Lines below that include the word "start" should each be copied.

*** Opening of Supplied records ***

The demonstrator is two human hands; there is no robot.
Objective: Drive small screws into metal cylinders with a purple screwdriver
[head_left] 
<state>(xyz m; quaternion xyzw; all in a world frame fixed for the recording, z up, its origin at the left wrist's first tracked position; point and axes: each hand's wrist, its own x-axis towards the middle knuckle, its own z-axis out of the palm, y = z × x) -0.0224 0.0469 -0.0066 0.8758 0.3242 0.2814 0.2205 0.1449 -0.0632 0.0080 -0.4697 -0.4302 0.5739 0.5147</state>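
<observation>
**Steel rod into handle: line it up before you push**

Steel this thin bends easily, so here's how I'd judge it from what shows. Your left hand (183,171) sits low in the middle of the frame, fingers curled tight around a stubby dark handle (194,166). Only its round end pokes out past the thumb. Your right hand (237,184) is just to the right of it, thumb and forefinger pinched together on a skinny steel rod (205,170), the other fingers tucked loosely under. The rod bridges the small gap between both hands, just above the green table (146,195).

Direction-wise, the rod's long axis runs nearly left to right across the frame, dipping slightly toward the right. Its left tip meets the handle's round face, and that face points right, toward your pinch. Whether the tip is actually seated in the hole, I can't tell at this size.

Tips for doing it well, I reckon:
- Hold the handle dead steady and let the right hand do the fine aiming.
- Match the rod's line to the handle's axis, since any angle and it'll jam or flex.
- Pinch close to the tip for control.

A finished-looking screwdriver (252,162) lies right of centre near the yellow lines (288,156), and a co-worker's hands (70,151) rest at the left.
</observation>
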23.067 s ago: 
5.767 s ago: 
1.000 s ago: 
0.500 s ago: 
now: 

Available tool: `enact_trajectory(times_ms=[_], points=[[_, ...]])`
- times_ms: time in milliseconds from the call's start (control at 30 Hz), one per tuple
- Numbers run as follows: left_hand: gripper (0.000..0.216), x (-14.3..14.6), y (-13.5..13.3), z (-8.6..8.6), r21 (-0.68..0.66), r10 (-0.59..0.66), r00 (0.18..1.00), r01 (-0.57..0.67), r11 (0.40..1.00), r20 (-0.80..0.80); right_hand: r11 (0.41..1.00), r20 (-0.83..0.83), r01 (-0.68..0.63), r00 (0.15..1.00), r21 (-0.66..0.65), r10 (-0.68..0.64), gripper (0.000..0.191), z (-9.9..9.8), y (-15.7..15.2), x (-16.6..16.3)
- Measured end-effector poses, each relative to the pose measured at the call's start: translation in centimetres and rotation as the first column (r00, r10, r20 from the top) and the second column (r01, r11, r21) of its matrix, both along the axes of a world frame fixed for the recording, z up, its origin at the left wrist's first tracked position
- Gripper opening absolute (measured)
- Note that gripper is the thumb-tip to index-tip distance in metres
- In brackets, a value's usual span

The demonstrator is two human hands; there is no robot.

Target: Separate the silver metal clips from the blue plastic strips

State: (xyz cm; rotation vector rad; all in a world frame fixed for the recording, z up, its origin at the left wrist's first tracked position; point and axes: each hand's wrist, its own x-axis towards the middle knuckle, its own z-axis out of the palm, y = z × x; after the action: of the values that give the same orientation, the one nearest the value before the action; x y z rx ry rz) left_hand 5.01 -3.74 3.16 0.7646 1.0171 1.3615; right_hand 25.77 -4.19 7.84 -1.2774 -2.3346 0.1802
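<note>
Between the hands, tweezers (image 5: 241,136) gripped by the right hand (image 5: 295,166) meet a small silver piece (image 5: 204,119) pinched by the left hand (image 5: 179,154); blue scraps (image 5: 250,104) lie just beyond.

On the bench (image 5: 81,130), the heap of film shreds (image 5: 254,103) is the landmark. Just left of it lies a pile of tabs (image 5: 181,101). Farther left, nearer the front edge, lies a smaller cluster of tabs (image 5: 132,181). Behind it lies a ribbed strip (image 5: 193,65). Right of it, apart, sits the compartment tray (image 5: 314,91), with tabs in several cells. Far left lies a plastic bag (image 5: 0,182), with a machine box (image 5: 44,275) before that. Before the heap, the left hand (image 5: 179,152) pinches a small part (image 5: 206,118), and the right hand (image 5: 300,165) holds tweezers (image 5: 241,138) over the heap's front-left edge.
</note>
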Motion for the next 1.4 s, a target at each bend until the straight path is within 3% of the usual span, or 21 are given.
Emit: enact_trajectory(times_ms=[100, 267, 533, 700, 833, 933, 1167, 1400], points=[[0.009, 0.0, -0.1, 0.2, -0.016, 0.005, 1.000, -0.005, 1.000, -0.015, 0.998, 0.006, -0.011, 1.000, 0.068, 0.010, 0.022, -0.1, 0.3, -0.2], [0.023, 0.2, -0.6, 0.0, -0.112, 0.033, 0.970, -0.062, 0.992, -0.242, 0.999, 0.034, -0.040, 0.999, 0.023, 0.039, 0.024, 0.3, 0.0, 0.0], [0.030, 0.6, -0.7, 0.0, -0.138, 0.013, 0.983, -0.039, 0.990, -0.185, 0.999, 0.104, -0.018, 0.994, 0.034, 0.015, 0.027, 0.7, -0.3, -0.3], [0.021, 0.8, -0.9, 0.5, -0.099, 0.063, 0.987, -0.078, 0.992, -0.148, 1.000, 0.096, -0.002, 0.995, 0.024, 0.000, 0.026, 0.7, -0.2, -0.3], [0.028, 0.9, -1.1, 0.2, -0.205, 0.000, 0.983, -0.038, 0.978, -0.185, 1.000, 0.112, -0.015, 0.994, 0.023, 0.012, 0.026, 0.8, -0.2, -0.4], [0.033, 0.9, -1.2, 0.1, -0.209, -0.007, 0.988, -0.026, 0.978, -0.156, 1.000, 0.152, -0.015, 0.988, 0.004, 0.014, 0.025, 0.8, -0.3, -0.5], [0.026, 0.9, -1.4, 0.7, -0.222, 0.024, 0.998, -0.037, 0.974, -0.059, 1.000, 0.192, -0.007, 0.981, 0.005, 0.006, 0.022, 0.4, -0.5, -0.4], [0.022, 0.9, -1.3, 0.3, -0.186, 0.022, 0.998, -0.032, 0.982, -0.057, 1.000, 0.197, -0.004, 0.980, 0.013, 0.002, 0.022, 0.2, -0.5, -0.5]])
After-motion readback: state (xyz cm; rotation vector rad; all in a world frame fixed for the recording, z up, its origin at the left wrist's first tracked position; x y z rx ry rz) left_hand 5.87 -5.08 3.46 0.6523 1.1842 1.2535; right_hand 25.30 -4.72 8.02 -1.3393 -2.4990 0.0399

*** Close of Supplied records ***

* Solution for this exercise
- times_ms: time in milliseconds from the call's start (control at 30 Hz), one per tuple
- Measured end-effector poses, each relative to the pose measured at the call's start: translation in centimetres and rotation as the first column (r00, r10, r20 from the top) and the second column (r01, r11, r21) of its matrix, both along the axes of a world frame fixed for the recording, z up, its origin at the left wrist's first tracked position

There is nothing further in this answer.